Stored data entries
★ ★ ★

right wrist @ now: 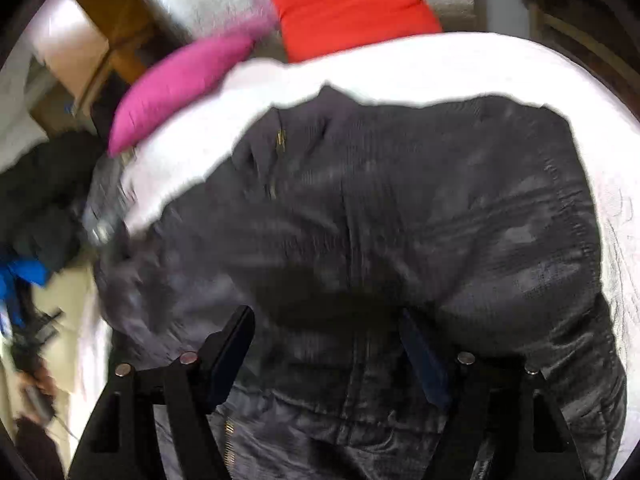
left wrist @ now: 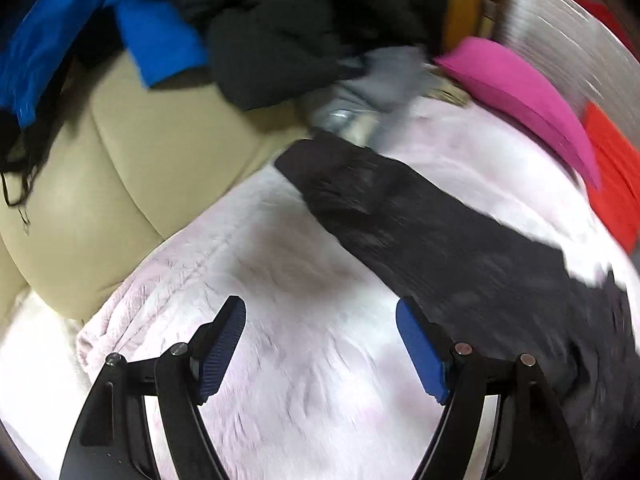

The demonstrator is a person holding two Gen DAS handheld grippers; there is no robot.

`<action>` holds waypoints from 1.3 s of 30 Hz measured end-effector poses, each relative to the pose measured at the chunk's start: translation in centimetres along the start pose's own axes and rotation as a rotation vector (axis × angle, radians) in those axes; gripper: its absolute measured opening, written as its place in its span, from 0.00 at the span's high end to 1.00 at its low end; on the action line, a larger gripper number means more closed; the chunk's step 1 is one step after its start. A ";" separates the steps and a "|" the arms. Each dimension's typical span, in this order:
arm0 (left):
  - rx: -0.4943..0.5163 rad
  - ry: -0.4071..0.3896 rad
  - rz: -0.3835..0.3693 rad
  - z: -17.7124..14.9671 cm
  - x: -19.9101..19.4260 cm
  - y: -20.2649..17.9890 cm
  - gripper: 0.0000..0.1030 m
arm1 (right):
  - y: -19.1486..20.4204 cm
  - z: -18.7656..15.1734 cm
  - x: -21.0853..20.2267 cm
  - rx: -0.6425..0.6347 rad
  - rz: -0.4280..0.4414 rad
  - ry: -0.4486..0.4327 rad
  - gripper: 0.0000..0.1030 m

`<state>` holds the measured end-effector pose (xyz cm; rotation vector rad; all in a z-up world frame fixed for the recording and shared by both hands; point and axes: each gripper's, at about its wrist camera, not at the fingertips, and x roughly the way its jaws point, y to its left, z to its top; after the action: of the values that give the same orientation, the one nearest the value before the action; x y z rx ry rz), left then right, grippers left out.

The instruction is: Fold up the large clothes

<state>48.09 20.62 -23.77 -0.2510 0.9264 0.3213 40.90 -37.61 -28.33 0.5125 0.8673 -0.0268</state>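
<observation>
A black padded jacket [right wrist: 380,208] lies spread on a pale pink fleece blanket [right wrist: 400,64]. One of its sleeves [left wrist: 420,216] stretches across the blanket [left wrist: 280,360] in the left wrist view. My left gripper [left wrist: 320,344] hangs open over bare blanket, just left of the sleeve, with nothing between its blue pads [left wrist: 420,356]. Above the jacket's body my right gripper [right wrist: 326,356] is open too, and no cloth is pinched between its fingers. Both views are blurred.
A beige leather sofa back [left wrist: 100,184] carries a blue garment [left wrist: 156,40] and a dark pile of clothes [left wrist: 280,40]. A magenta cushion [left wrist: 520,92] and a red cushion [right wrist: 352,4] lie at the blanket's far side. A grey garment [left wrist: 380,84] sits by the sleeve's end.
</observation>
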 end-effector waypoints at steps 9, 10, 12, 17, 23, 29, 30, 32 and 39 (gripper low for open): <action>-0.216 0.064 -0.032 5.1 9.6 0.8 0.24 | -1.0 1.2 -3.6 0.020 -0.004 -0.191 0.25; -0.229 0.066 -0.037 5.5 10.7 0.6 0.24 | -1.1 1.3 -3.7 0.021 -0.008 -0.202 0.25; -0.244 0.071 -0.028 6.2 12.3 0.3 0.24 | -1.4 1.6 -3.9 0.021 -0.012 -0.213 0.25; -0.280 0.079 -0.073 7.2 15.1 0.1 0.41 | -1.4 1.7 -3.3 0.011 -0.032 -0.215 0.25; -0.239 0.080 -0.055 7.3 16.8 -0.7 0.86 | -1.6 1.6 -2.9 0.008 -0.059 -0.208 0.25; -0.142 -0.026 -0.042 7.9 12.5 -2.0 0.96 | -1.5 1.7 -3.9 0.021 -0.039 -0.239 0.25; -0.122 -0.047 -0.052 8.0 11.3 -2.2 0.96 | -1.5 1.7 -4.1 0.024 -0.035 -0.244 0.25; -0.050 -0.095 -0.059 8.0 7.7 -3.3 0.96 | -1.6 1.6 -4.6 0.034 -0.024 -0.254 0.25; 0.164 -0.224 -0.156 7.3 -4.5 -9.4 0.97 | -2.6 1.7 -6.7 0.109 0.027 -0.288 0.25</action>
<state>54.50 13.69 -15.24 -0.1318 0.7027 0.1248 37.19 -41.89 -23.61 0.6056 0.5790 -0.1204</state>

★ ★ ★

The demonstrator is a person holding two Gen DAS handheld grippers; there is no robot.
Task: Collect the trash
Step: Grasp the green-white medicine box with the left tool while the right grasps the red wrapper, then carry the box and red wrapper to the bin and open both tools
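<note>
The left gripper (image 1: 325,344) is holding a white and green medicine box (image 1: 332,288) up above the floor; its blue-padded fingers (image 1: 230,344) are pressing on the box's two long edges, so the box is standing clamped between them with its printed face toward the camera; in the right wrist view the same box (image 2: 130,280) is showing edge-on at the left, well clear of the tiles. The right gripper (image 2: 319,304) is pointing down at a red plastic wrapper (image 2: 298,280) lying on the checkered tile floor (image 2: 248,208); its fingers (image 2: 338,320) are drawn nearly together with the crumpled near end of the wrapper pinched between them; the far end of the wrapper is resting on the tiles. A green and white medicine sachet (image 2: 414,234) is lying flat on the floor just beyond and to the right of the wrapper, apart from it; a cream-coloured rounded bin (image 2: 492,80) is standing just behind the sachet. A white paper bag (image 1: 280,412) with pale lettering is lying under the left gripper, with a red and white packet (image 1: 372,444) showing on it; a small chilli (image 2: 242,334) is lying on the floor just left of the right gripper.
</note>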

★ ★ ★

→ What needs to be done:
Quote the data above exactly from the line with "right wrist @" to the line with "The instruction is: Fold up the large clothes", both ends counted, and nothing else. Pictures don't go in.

→ Solution to this exercise:
right wrist @ now: 
left wrist @ now: 

The demonstrator is a person holding two Gen DAS handheld grippers; there is no robot.

`<action>` holds waypoints from 1.3 s of 30 Hz measured end-effector poses, each relative to the pose measured at the chunk's start: translation in centimetres along the start pose's own axes and rotation as a rotation vector (axis × angle, radians) in those axes; gripper: its absolute measured opening, written as its place in its span, from 0.00 at the span's high end to 1.00 at its low end; on the action line, a larger gripper number means more closed; the chunk's step 1 is one step after its start. A ";" separates the steps and a "|" the arms. Each dimension's typical span, in this order:
arm0 (left):
  - rx: -0.4943..0.5163 rad
  - ry: -0.4071..0.3896 rad
  - rz: -0.3835..0.3693 rad
  - z: -17.7124..14.9671 cm
  - x: -19.9101..19.4260 cm
  - y: -20.2649..17.9890 cm
  - gripper: 0.0000..0.1030 m
arm1 (right):
  - y: -19.1486..20.4204 cm
  - z: -18.7656..15.1734 cm
  - x: -21.0853..20.2267 cm
  - rx: -0.6425..0.6347 rad
  - rz: -0.4280..0.4414 rad
  - ry: -0.4486..0.4327 rad
  - gripper: 0.0000..0.1030 m

`<state>` holds the measured end-effector pose (xyz cm; rotation vector rad; all in a z-up world frame fixed for the recording and shared by both hands; point and axes: each gripper's, at about its wrist camera, not at the fingertips, and x roughly the way its jaws point, y to its left, z to its top; after the action: of the values that give the same orientation, the one nearest the value before the action; x y z rx ry rz), left then right, grippers left out.

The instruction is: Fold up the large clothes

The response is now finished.